Major Projects of James B. Sumner

In 1927, James B. Sumner released his first book, ‘Textbook of Biological Chemistry.’

With G. Fred Somers, he published his second book, ‘The Chemistry and Methods of Enzymes,’ in 1943. ‘Laboratory Experiments in Biological Chemistry,’ his second collaboration with Somers, was published in 1944.

In 1951-52, he and Karl Myrback collaborated on their fourth book, ‘The Enzymes: Chemistry and Mechanism of Action,’ which was published in four volumes.

Achievements & Awards of James B. Sumner

In 1937, James B. Sumner was awarded a Guggenheim Fellowship to work at Professor The Svedberg’s Uppsala laboratory.

In 1937, he received the ‘Scheele Medal.’

He was awarded the Nobel Prize in Chemistry in 1946.

In 1948, he was elected to the ‘National Academy of Sciences of the United States of America.’

In 1949, he was named a Fellow of the ‘American Academy of Arts and Sciences.’

Personal History and Legacy

On July 10, 1915, he married Bertha Louise Ricketts, an American novelist, whom he later divorced in 1930. From this marriage, he produced four children. Roberta and Prudence were his two daughters.

Agnes Paulina Lundkvist was his second wife, whom he married in 1931 and divorced afterwards.

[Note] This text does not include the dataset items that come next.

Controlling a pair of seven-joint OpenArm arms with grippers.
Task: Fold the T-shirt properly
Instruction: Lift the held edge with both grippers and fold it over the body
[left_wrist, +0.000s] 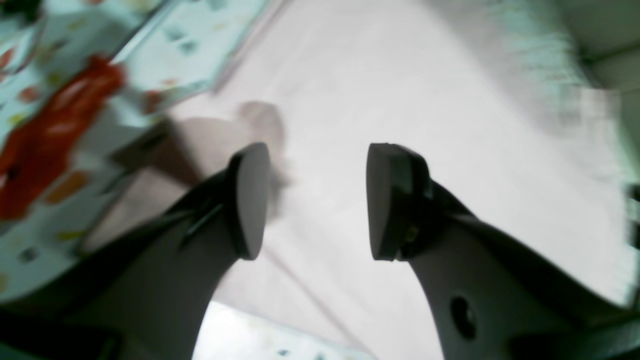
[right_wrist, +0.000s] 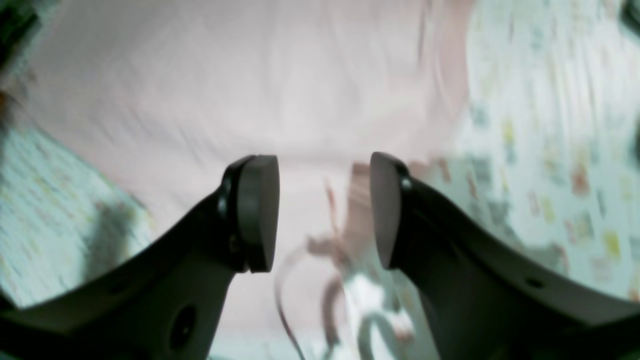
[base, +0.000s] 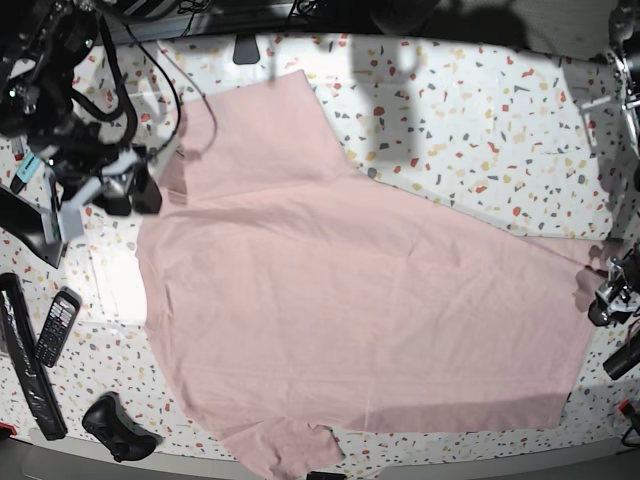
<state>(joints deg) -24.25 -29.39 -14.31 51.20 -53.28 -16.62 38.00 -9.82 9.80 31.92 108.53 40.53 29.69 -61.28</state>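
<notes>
In the left wrist view we see the left fingers (left_wrist: 314, 201) spread apart, with a clear gap between the 2 dark pads and nothing caught in it. Behind them lies pale pink cloth, blurred, and beyond that the speckled surface (left_wrist: 190, 45) shows at the upper left with a smear of red across it that we cannot identify.

In the right wrist view the right fingers (right_wrist: 325, 210) are also parted and hold nothing. Through the gap we look at pink cloth and a rumpled, blurred edge of it, with the speckled surface to the right.

From the base view, the T-shirt (base: 360, 300) lies spread almost flat across the middle of the surface (base: 480, 110), plain side up, with no lettering showing. 1 sleeve reaches toward the upper left, and another bit of cloth sticks out at the bottom edge. The body widens toward the right, where its edge runs near the left arm's fingers (base: 603, 300) at the right border of the picture. The right arm's fingers (base: 135, 190) sit at the left, just beside the shirt's upper left edge.

Left of the shirt we see a black handset with keys (base: 57, 326), a long black bar (base: 25, 355) and a dark rounded object (base: 115, 424) near the bottom corner.
</notes>
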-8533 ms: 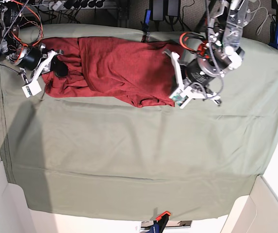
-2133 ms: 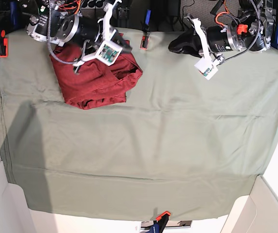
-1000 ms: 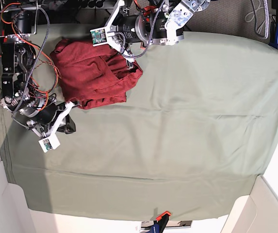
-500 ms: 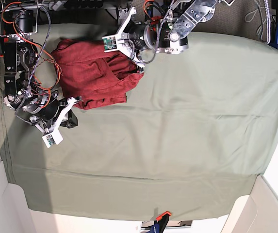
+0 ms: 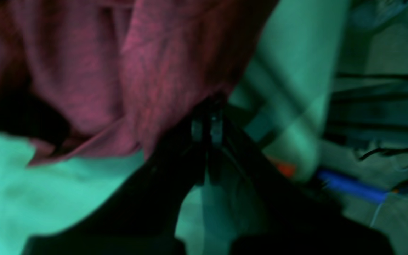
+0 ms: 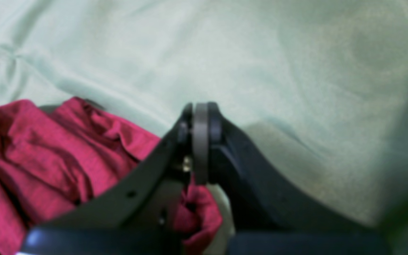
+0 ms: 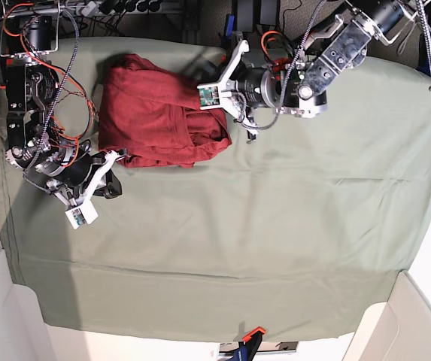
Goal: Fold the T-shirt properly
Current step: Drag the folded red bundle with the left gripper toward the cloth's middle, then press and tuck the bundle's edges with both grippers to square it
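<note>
Covering nearly the whole work surface before you, the sage-green table cloth [image 7: 275,226] lies lightly creased, with the T-shirt [image 7: 155,116] bunched into a dark red heap near its far edge, toward the side your right arm works. Your left gripper [image 7: 226,124] reaches in over the cloth to the heap's inner edge; its wrist view shows the jaws pressed together with a fold of the red knit [image 5: 126,71] caught at the tips, the fabric draping away from them. Your right gripper [image 7: 110,162] sits just beside the heap's near corner, jaws fully closed and holding nothing, hovering over bare cloth [image 6: 296,71] with crumpled red fabric [image 6: 48,148] beside and beneath it.
</note>
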Controlling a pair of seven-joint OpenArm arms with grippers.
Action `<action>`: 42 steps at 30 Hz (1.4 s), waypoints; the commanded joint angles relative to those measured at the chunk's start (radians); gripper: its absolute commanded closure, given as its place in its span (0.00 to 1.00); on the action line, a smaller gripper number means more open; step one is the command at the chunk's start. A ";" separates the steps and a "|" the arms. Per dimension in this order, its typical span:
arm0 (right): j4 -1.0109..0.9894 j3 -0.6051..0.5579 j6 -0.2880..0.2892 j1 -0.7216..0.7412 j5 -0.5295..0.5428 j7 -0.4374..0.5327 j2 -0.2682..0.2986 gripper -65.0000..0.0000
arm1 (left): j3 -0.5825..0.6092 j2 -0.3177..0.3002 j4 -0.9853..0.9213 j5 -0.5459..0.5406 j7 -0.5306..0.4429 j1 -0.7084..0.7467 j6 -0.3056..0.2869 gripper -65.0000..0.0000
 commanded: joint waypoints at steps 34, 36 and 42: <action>0.046 0.003 0.012 0.021 0.079 -0.014 0.008 1.00 | -0.014 -0.224 -0.363 -0.449 0.135 -0.403 -0.021 0.98; 0.066 0.003 0.012 0.021 0.120 -0.014 0.007 1.00 | -0.014 -0.257 -0.307 -0.505 0.160 -0.392 -0.021 0.98; 0.112 0.003 0.034 0.021 0.136 -0.036 -0.048 1.00 | -0.014 -0.272 -0.221 -0.566 0.175 -0.365 -0.021 0.98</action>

This marriage resulted in him having no children.

His third marriage, to Mary Morrison, took place in 1943, and he had two children with her.

On August 12, 1955, in Buffalo, New York, USA, James B. Sumner died of cancer.

Estimated Net Worth

James is one of the wealthiest chemists and one of the most well-known chemists. James B. Sumner’s net worth is estimated to be $1.5 million, according to Wikipedia, Forbes, and Business Insider.


He enjoyed hunting and was unintentionally wounded in the left arm by a partner during one of his hunting trips. He had to have his left arm amputated from the elbow down after an accident when he was 17 years old. He had to learn how to use his right arm from the beginning, including how to write, because he was left-handed, and he tried to excel in a variety of sports.